L'inceste n'est pas un secret de famille. C'est une violence.
Dans l'inceste, l'agresseur utilise la proximité, l'autorité, l'amour, la dépendance, la peur de détruire la famille. C'est précisément pour cela que parler est si difficile.
Un enfant peut aimer une personne qui lui fait du mal. Un enfant peut se taire. Un enfant peut se contredire. Cela ne veut pas dire qu'il ment.
Ce que l'emprise familiale fabrique
Elle inverse la honte. Elle fait croire à la victime qu'elle va faire exploser la famille si elle parle. Elle protège l'agresseur par le silence des adultes, les doutes, les phrases “tu es sûre ?”, “tu as peut-être mal compris”.
Signaux qui doivent alerter
- Changement brutal de comportement, sommeil, alimentation, scolarité.
- Peur d'une personne précise, refus d'aller quelque part, phrases fragmentées.
- Connaissances sexuelles ou gestes qui ne correspondent pas à l'âge.
- Douleurs, blessures, infections, plaintes corporelles répétées.

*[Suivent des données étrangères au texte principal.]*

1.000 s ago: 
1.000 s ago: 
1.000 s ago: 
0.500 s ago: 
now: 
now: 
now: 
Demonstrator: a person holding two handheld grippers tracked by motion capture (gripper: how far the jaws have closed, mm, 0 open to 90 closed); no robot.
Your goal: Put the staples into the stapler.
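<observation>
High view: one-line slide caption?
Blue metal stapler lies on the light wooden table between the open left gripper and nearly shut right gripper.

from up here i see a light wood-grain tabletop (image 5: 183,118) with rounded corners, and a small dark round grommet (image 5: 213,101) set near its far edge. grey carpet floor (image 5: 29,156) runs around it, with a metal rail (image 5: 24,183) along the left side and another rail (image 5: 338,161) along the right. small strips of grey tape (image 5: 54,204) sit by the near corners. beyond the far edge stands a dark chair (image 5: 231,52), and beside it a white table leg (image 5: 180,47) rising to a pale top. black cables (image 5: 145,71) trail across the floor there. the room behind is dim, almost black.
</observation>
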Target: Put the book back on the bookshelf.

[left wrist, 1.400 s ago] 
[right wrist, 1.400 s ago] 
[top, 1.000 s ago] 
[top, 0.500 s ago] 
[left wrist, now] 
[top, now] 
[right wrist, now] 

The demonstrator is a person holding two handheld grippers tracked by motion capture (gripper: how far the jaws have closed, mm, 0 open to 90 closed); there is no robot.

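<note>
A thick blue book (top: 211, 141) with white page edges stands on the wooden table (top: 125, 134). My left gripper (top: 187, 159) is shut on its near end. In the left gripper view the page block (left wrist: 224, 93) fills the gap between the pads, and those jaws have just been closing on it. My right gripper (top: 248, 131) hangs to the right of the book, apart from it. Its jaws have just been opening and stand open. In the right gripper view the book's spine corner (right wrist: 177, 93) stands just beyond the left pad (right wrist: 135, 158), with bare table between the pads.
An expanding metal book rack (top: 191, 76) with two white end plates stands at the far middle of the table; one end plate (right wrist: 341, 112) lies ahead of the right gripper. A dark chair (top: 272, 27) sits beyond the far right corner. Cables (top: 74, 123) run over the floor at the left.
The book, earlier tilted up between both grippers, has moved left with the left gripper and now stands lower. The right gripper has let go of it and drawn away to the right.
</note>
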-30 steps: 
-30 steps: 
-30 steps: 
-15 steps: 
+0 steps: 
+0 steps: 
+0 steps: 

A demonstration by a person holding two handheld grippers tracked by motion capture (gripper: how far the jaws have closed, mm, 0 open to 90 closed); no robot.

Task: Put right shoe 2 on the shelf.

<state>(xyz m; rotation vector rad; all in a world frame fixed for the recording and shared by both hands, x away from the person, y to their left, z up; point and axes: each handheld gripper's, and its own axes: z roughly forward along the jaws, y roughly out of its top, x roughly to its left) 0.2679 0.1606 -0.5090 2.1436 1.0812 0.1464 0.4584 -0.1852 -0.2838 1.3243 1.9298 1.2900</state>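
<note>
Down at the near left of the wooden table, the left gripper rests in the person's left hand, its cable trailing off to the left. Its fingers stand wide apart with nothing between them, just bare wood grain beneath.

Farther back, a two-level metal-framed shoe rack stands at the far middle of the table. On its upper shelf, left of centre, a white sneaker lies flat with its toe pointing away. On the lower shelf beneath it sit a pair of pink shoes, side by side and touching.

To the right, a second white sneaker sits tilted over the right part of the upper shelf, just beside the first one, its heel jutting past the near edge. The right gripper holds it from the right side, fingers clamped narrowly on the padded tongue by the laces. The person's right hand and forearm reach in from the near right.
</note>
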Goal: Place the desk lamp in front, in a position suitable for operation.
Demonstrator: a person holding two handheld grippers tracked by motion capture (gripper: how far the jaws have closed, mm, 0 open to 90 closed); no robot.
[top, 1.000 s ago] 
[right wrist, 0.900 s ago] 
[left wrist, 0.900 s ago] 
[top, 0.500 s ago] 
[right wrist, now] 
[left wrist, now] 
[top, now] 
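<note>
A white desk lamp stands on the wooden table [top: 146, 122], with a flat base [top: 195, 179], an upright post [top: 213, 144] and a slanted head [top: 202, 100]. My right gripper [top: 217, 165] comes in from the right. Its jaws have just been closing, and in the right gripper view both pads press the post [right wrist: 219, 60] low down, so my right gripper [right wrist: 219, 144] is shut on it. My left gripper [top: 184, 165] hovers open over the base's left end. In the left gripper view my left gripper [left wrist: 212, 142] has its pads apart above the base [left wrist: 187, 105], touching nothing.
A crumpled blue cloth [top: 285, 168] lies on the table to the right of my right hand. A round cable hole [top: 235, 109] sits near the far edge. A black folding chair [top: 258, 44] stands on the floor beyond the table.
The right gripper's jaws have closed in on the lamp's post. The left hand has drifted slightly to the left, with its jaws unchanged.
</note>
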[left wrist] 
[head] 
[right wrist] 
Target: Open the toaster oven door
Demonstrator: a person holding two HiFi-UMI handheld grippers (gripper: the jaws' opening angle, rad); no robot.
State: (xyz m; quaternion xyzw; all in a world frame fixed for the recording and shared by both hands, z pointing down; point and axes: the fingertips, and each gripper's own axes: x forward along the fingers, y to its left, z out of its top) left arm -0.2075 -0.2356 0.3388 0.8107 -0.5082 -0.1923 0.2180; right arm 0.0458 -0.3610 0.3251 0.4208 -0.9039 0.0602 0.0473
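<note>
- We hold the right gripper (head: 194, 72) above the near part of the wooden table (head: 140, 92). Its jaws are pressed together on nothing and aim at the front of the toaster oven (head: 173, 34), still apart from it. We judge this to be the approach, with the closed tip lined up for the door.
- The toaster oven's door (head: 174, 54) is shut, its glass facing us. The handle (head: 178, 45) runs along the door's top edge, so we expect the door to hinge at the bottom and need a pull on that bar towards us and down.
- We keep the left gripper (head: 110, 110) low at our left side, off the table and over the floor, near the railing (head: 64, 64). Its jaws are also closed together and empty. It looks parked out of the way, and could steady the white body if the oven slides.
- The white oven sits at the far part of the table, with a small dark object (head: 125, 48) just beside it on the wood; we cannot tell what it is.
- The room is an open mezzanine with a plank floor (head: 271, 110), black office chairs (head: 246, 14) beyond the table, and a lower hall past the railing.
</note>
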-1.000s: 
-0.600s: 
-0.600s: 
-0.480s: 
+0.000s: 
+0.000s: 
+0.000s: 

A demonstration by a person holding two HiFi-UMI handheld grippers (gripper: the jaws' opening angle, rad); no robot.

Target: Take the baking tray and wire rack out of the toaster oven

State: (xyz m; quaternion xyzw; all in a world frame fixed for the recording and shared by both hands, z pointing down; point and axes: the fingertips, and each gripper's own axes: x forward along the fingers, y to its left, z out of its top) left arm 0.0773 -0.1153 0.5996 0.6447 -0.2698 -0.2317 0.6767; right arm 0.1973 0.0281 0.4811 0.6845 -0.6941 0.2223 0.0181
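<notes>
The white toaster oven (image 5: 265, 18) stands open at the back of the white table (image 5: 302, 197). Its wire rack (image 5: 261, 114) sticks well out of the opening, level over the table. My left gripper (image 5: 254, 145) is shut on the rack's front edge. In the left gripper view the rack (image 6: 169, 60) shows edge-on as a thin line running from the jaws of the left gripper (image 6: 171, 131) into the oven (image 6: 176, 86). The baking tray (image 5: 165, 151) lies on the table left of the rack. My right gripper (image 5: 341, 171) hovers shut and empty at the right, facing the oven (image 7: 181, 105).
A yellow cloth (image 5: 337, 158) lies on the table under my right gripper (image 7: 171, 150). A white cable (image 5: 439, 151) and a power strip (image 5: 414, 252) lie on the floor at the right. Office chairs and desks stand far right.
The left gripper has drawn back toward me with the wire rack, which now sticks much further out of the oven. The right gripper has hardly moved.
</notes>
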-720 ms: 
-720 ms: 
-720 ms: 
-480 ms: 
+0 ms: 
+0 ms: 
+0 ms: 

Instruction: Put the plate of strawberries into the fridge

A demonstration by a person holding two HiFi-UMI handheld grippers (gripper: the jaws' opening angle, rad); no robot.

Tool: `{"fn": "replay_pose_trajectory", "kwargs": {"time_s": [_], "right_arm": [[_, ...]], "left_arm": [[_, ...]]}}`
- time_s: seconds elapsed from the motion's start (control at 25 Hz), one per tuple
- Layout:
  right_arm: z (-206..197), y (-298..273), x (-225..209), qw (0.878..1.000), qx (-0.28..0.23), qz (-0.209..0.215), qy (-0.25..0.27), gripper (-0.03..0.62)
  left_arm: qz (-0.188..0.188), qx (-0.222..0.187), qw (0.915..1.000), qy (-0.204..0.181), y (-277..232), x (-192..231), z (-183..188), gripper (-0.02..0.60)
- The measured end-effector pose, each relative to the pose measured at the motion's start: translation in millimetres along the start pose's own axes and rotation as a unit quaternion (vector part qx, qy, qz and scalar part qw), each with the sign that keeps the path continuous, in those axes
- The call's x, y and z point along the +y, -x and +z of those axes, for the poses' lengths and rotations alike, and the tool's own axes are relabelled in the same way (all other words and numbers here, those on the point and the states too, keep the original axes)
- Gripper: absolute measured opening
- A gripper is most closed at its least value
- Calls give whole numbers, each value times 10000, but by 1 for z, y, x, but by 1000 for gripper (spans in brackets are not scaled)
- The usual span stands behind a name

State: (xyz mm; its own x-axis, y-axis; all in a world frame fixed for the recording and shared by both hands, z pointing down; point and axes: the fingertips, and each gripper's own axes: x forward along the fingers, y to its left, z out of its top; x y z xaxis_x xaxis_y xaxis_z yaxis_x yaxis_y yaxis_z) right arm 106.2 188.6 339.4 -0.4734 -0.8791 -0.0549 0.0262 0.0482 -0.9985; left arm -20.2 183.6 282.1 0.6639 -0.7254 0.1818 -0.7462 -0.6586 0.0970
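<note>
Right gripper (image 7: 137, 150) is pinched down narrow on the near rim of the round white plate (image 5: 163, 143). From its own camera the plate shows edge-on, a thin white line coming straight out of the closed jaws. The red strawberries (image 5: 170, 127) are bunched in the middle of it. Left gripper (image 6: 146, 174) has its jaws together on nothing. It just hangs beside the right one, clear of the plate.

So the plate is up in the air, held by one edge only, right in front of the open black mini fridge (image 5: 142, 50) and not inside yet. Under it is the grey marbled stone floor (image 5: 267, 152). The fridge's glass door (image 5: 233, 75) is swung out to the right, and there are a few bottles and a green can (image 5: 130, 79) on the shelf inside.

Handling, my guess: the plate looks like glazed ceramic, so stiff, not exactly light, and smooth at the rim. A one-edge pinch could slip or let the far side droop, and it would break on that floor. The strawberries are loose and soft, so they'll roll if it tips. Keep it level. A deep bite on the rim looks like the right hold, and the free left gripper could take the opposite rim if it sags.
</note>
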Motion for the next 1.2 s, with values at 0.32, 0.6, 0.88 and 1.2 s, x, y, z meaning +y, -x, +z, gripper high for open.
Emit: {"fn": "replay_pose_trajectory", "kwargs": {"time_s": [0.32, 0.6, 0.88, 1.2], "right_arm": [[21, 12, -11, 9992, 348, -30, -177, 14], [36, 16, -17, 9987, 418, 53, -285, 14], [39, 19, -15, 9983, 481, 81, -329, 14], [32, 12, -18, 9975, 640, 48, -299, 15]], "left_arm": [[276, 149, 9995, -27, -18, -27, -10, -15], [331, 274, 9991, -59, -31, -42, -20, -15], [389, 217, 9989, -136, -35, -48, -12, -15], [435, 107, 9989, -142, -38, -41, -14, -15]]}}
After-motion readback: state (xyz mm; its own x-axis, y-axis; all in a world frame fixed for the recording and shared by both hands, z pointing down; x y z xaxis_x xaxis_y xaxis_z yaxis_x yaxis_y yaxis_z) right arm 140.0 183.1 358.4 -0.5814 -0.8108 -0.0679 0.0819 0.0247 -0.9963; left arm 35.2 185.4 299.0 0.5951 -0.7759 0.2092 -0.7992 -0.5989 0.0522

- Honte, mutisme, colère, dissociation, fugues, mise en danger.
Si un enfant parle
Il faut écouter sans interrogatoire. Dire : “je te crois”, “tu as bien fait de me le dire”, “ce n'est pas ta faute”. Noter les mots exacts, la date, le contexte. Chercher de l'aide auprès de professionnels formés.
Si vous êtes adulte et que ça remonte
Le temps écoulé ne rend pas la violence moins réelle. Les souvenirs peuvent revenir par morceaux. Vous avez le droit d'écrire, de classer, de demander un accompagnement, même si tout n'est pas clair.
Pourquoi consigner
Pour ne pas rester seul avec des fragments. Pour relier les souvenirs, les dates, les lieux, les personnes qui savaient ou auraient pu voir. Pour préparer une parole soutenue, pas arrachée.